La vida en la Tierra ha evolucionado en un ambiente concreto de radiación natural proveniente de la formación del planeta y del cosmos (aunque esta segunda, afortunadamente, muy atenuada por la atmósfera y el campo magnético). Todavía no se conoce bien el efecto de nuestra radiactividad añadida artificialmente, pero, por supuesto, está detrás de muchas enfermedades, mutaciones y problemas biológicos.
Hasta hoy se han realizado más de 2150 pruebas nucleares, 27 de ellas con fines no bélicos (para hacer túneles, minas, puertos, canales), la mayoría por parte de Estados Unidos y de la antigua Unión Soviética, seguidas por Francia, Gran Bretaña, China, Corea del Norte, India y Pakistán.
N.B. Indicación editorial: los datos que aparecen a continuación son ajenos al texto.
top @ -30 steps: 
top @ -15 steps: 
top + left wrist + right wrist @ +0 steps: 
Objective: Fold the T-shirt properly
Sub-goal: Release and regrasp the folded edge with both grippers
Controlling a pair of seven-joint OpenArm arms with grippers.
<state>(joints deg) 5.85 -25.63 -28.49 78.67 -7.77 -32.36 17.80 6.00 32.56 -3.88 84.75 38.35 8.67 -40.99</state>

La mayor de ellas, la bomba de hidrógeno soviética llamada Tsar, fue unas 3000 veces más potente que la de Hiroshima, pero mucho menos radiactiva, ya que se usó un empujador de plomo en lugar de uranio.
Las emisiones radiactivas son algo que la mayor parte de la población no comprende bien, porque son complejas y porque no se ven; sólo se notan sus efectos a mediano o largo plazo, pero para entenderlas un poco mejor, basta con pensar en lo que nos ocurre en la piel si estamos unas horas al Sol sin protección, debido a las radiaciones ultravioletas, o en cómo notamos el calor de una persona, por las radiaciones infrarrojas. Y las hay mucho peores, las denominadas ionizantes o de alta energía, como los rayos gamma y los rayos X, aunque las ultravioletas entran en este grupo si no las atenúa nuestra atmósfera.
Desde la época de la Guerra Fría, en Estados Unidos pensaron en detonar armas atómicas en la Luna (proyecto A119), al igual que la Unión Soviética (proyecto Ye-4; tampoco se sabe quién lo ideó primero, o si las redes de espionaje entre ambos dio la respuesta de uno a otro), para demostrar su poderío y para que se viera desde aquí la explosión, aunque sólo se hubiese visto un breve destello, puesto que no hay atmósfera ni oxígeno para formar el típico «hongo atómico». Bien se nos vale que, al parecer, se impuso la cordura o la suerte de que no pudieran o no quisieran hacerlo: sería posible que, debido a la baja gravedad lunar, se produjera una lluvia radiactiva y de fragmentos sobre la tierra al cabo de un tiempo y, tal vez, un tenue anillo de polvo y rocas orbitando la Luna y la Tierra.
Por otro lado, de haber sido así, ¿quizá tendríamos abundantes meteoritos lunares, y no serían tan difíciles de conseguir y tan caros? ¿Podrían considerarse meteoritos si son debidos a una actividad humana?
Es curioso hasta qué punto la extraña y contradictoria humanidad es capaz de lo mejor y de lo peor que podemos imaginar, y cómo hace que todo se interrelacione de manera más enrevesada para que surjan nuevos interrogantes.